The last time I had occasion to think about NYT’s Moscow bureau chief C.J. Chivers was by reason of his reporting on the latest UN conference on small arms controls. I put that post up at Opinio Juris, here. My basic point was that Chivers’ reporting was soft-ball at best, took whatever UN officials had to say at pretty much face value, and didn’t offer relevant qualifications to the narrative he and UN officials seemed together to accept. Dave Kopel, at Volokh Conspiracy, had more to say, here.

The NYT has a front page article by Chivers, a “news analysis” offering, In Georgia and Russia, a Perfect Brew for a Blowup, August 10, 2008. I haven’t posted this to OJ, because it’s frankly not worth it, but it is still an annoyance. Midway through the article, Chivers informs us that:

The risks were intensified by the fact that the United States did not merely encourage Georgia’s young democracy, it helped militarize the weak Georgian state.

In his wooing of Washington as he came to power, Mr. Saakashvili firmly embraced the missions of the United States in Afghanistan and Iraq. At first he had almost nothing practical to offer. Georgia’s military was small, poorly led, ill-equipped and weak.

But Mr. Saakashvili’s rise coincided neatly with a swelling American need for political support and foreign soldiers in Iraq. His offer of troops was matched with a Pentagon effort to overhaul Georgia’s forces from bottom to top.

At senior levels, the United States helped rewrite Georgian military doctrine and train its commanders and staff officers. At the squad level, American marines and soldiers trained Georgian soldiers in the fundamentals of battle.

Georgia, meanwhile, began re-equipping its forces with Israeli and American firearms, reconnaissance drones, communications and battlefield-management equipment, new convoys of vehicles and stockpiles of ammunition.

The public goal was to nudge Georgia toward NATO military standards. Privately, Georgian officials welcomed the martial coaching and buildup, and they made clear that they considered participation in Iraq as a sure way to prepare the Georgian military for “national reunification” — the local euphemism of choice for restoring Abkhazia and South Ossetia to Georgian control.

All of these policies collided late last week. One American official who covers Georgian affairs, speaking on the condition of anonymity while the United States formulates its next public response, said that everything had gone wrong.

Does Chivers really want to tell us that the United States “helped militarize the weak Georgian state”? What is the evidence for that? The fact that the US helped reequip the Georgian military and helped train it? Mr. Chivers, cf. militarize - it doesn’t mean training and weapons merely. It doesn’t mean what you seem to think it means. It means systematically remaking the state under military domination. Is that really what you mean? Really? Again, what is your evidence for this remarkably strident charge? Besides the supply of American equipment and training?

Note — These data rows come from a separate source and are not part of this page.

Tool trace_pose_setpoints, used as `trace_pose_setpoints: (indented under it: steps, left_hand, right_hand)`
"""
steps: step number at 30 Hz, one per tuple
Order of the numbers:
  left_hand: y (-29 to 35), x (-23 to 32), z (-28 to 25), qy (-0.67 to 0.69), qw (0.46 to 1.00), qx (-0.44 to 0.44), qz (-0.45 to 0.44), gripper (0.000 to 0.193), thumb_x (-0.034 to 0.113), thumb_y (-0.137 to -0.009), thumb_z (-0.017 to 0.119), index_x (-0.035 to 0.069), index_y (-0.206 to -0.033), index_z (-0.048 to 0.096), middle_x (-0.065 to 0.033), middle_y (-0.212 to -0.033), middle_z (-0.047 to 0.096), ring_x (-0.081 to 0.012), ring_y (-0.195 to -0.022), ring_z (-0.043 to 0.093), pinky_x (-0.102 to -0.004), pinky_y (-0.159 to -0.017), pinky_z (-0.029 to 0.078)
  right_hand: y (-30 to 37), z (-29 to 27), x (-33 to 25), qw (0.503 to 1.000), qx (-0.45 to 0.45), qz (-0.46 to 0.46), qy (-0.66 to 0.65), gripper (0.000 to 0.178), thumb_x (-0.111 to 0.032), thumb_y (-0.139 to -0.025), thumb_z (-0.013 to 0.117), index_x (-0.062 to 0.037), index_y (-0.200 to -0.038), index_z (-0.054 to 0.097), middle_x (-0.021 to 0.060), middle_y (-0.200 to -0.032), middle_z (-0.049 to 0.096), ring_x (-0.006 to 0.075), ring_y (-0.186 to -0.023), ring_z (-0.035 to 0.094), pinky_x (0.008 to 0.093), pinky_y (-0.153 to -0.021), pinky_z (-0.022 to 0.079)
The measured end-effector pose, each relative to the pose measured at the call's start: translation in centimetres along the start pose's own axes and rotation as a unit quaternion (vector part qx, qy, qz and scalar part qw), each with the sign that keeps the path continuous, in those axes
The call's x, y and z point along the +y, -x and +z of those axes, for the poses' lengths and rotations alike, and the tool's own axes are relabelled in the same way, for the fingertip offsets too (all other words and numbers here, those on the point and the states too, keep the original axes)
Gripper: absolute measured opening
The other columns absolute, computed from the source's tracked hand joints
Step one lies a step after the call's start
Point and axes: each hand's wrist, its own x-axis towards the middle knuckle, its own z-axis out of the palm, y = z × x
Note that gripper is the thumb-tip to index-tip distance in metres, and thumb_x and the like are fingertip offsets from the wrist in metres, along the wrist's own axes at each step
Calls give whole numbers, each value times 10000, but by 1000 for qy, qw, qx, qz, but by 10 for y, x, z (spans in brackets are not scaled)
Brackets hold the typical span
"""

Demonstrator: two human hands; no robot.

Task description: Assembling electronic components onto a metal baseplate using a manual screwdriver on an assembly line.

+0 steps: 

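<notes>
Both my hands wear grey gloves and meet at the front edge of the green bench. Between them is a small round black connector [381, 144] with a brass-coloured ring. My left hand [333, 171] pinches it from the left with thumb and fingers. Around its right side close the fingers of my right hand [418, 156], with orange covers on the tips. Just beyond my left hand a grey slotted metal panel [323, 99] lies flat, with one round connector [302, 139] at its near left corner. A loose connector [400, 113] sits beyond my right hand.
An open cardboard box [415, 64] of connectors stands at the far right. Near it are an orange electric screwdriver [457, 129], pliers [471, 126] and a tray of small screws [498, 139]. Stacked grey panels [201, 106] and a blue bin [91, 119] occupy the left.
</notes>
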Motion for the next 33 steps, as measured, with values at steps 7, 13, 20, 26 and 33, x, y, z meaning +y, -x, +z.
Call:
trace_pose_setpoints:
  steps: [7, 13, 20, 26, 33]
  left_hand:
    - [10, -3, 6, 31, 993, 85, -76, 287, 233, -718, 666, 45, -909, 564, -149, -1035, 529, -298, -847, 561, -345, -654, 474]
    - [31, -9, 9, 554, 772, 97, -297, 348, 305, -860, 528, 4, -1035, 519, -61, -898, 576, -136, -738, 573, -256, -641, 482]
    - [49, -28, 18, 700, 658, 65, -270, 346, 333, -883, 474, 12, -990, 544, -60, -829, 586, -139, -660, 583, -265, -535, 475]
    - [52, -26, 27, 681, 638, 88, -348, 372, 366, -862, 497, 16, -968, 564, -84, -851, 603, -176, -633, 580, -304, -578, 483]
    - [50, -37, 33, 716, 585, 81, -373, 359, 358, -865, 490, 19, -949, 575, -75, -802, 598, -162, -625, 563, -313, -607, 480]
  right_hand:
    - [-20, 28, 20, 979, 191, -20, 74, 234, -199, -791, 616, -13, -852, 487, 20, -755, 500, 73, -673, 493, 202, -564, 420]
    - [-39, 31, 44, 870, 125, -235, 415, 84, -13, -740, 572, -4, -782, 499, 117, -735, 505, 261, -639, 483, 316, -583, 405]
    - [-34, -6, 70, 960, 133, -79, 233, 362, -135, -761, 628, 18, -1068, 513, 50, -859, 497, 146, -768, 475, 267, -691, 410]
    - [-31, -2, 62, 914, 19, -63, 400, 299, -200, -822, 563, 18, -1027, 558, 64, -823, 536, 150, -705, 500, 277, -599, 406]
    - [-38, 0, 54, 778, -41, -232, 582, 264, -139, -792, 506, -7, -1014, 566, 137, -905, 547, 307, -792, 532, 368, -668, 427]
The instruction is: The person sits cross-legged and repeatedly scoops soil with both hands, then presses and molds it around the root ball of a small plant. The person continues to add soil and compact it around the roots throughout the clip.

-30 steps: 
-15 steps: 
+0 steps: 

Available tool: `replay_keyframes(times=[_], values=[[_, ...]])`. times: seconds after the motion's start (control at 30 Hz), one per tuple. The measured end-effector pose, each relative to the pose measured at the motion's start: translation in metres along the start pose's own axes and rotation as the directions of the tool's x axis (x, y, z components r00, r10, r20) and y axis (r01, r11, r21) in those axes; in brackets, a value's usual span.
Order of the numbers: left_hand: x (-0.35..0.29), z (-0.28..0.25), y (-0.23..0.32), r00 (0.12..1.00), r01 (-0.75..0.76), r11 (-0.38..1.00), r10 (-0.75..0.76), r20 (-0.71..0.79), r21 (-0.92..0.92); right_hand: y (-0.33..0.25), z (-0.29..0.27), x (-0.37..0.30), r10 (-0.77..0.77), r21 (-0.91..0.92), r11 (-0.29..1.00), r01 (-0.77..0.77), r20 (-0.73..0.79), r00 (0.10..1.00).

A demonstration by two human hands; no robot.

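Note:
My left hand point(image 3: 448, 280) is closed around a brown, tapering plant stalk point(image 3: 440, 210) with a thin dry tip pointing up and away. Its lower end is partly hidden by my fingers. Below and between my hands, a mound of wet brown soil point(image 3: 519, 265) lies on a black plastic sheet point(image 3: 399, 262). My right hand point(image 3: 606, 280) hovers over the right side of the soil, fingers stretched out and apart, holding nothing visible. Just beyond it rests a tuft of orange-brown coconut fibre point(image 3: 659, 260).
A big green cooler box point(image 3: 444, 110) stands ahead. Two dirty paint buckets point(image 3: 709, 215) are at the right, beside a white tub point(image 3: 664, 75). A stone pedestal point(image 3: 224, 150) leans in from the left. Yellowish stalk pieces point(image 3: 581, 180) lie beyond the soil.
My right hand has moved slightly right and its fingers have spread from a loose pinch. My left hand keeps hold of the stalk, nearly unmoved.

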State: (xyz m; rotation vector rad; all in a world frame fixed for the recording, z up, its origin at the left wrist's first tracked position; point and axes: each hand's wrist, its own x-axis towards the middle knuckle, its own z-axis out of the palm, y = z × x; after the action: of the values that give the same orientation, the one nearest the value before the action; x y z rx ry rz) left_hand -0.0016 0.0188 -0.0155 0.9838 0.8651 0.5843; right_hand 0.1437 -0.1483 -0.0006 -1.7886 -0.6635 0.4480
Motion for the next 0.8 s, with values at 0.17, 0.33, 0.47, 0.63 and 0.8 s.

After all, US policy around the world has been training of military forces in democratic states so that their militaries would operate in a more professional and disciplined fashion - particularly in matters of human rights. As I noted in my OJ post, here, the Georgian military was in desperate need of such professionalization going back to the days that led to the current conflicts. It was, in my personal experience at Human Rights Watch in the early 1990s, a militia army, extremely abusive and undisciplined in pretty much every way. The US “helped militarize” the Georgian state by seeking to raise its military above those standards. Good God, the horror.

To precisely what in what the US taught do you take exception? You say that the United States “helped rewrite Georgian miilitary doctrine and train its commanders and staff officers. At the squad level, American marines and soldiers trained Georgian soldiers in the fundamentals of battle.” You say this with a certain hint of dark things. Wow. How horrible - the fundamentals of battle. Who would have thought?

So what are you suggesting? Come on, be straight about it. What exactly do you think that American training said or did that was objectionable? Are you, for example, suggesting that US forces trained Georgian forces in abuses, of the kind of Abu Ghraib? What? It’s not good enough to drop a dark suggestion that training in basic military skills is somehow wrong. You actually have to say what’s wrong with it. If your point is that this led Georgian political elites to assume that the US would back them in a fight with the Russians over South Ossetia or Abkhazia, fine, or that the US failed to disabuse them of that possibility in order to keep them in Iraq, fine too - but that’s a completely different argument from saying that Americans trained Georgians in perfectly respectable military skills that any army needs, including respect for the laws of war, and implying that there was something sinister about it. Those latter possibilities, while entirely possible and in my speculative estimation likely, require premises going beyond simply saying that the US trained the Georgians. I’m speculating; you’re telling me you’re not. But what you offer in way of evidence consists of the fact of training and equipment - consistent with any number of other policies and explanations - and some anonymous sourcing.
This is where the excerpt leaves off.